▶ _Task statement_
Each entry needs to be restated exactly as written.

▶ _Dataset excerpts_
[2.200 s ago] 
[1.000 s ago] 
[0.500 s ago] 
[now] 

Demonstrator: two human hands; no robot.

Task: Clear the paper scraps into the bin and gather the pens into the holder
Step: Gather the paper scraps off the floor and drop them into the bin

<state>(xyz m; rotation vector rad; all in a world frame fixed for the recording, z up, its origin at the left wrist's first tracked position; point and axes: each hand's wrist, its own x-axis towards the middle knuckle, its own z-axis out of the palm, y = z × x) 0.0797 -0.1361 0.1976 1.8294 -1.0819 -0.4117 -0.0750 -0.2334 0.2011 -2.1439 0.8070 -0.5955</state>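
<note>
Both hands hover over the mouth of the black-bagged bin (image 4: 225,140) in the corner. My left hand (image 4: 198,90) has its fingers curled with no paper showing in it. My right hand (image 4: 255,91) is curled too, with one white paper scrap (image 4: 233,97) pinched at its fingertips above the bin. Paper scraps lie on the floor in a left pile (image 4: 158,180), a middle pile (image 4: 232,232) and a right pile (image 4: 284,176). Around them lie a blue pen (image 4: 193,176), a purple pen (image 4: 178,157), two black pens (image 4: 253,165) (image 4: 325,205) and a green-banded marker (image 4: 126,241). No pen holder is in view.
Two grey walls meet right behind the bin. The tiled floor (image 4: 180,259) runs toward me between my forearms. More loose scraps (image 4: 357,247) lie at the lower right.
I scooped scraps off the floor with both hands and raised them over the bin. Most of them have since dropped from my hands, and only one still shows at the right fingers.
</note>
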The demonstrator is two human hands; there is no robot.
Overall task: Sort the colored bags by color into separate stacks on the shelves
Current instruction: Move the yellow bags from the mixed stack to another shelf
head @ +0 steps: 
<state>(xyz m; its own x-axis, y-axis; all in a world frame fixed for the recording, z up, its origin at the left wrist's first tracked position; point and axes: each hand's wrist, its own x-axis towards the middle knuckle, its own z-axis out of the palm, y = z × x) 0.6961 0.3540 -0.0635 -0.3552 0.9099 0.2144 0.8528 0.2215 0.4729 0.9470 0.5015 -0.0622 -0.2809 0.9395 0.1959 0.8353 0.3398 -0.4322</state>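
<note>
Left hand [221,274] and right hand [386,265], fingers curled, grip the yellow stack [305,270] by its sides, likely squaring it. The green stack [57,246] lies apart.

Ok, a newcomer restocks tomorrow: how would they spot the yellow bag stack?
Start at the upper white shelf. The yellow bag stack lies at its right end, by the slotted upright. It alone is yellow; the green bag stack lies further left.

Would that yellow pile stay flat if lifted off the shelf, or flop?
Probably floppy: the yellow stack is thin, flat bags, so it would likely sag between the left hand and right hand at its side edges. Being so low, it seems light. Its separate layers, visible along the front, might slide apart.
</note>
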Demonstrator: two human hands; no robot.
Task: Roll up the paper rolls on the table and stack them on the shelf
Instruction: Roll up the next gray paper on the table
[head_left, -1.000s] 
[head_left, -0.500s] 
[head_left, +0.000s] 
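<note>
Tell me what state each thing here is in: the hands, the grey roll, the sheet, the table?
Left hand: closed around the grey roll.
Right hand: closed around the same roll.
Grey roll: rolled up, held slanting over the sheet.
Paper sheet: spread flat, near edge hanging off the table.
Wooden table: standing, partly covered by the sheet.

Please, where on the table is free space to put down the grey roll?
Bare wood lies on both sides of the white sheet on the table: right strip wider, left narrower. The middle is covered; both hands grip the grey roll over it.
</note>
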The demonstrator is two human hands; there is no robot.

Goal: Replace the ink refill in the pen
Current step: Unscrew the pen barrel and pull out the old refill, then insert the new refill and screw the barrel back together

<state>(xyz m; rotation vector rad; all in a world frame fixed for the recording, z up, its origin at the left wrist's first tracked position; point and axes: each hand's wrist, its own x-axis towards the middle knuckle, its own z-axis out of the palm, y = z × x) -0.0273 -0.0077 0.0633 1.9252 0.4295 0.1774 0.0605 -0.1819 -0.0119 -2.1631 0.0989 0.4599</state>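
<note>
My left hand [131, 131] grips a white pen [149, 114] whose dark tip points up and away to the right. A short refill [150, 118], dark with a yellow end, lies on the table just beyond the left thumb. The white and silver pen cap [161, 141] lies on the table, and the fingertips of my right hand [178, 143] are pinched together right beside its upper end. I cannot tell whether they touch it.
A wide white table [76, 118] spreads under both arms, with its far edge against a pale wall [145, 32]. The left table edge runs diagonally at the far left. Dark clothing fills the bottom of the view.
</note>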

▶ _Task answer_
[2.200 s ago] 
[1.000 s ago] 
[0.500 s ago] 
[now] 

Demonstrator: two human hands; no robot.

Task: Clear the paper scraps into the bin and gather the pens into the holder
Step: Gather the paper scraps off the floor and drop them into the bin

<state>(xyz m; rotation vector rad; all in a world frame fixed for the recording, z up, its origin at the left wrist's first tracked position; point and axes: each hand's wrist, its own x-axis towards the middle knuckle, its own z-axis out of the palm, y = z × x) 0.0797 -0.1361 0.1976 1.8294 -1.0819 -0.4117 -0.0750 -0.2334 0.2011 -2.1439 0.8070 -0.5955</state>
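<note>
Both hands hover over the mouth of the black-bagged bin (image 4: 225,140) in the corner. My left hand (image 4: 198,90) has its fingers curled with no paper showing in it. My right hand (image 4: 255,91) is curled too, with one white paper scrap (image 4: 233,97) pinched at its fingertips above the bin. Paper scraps lie on the floor in a left pile (image 4: 158,180), a middle pile (image 4: 232,232) and a right pile (image 4: 284,176). Around them lie a blue pen (image 4: 193,176), a purple pen (image 4: 178,157), two black pens (image 4: 253,165) (image 4: 325,205) and a green-banded marker (image 4: 126,241). No pen holder is in view.
Two grey walls meet right behind the bin. The tiled floor (image 4: 180,259) runs toward me between my forearms. More loose scraps (image 4: 357,247) lie at the lower right.
I scooped scraps off the floor with both hands and raised them over the bin. Most of them have since dropped from my hands, and only one still shows at the right fingers.
</note>
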The demonstrator is two human hands; there is no robot.
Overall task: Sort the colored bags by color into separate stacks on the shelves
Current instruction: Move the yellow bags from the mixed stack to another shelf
head @ +0 steps: 
<state>(xyz m; its own x-axis, y-axis; all in a world frame fixed for the recording, z up, its origin at the left wrist's first tracked position; point and axes: each hand's wrist, its own x-axis towards the middle knuckle, its own z-axis out of the palm, y = z × x) 0.6961 0.3540 -0.0635 -0.3552 0.9099 0.2144 0.8528 0.2215 0.4729 0.9470 0.5015 -0.0622 -0.2809 0.9395 0.1959 0.8353 0.3398 -0.4322</state>
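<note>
Left hand [221,274] and right hand [386,265], fingers curled, grip the yellow stack [305,270] by its sides, likely squaring it. The green stack [57,246] lies apart.

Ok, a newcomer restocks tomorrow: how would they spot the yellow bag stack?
Start at the upper white shelf. The yellow bag stack lies at its right end, by the slotted upright. It alone is yellow; the green bag stack lies further left.

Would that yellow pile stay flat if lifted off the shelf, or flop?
Probably floppy: the yellow stack is thin, flat bags, so it would likely sag between the left hand and right hand at its side edges. Being so low, it seems light. Its separate layers, visible along the front, might slide apart.
</note>
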Demonstrator: two human hands; no robot.
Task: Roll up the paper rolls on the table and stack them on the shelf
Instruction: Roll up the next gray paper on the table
[head_left, -1.000s] 
[head_left, -0.500s] 
[head_left, +0.000s] 
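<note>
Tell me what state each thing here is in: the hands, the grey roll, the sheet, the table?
Left hand: closed around the grey roll.
Right hand: closed around the same roll.
Grey roll: rolled up, held slanting over the sheet.
Paper sheet: spread flat, near edge hanging off the table.
Wooden table: standing, partly covered by the sheet.

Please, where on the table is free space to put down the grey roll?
Bare wood lies on both sides of the white sheet on the table: right strip wider, left narrower. The middle is covered; both hands grip the grey roll over it.
</note>
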The demonstrator is two human hands; there is no robot.

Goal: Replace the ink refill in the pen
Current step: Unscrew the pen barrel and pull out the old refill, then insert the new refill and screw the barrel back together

<state>(xyz m; rotation vector rad; all in a world frame fixed for the recording, z up, its origin at the left wrist's first tracked position; point and axes: each hand's wrist, its own x-axis towards the middle knuckle, its own z-axis out of the palm, y = z × x) -0.0273 -0.0077 0.0633 1.9252 0.4295 0.1774 0.0605 -0.1819 -0.0119 -2.1631 0.0989 0.4599</state>
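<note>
My left hand [131, 131] grips a white pen [149, 114] whose dark tip points up and away to the right. A short refill [150, 118], dark with a yellow end, lies on the table just beyond the left thumb. The white and silver pen cap [161, 141] lies on the table, and the fingertips of my right hand [178, 143] are pinched together right beside its upper end. I cannot tell whether they touch it.
A wide white table [76, 118] spreads under both arms, with its far edge against a pale wall [145, 32]. The left table edge runs diagonally at the far left. Dark clothing fills the bottom of the view.
</note>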

No more work is required for the exercise.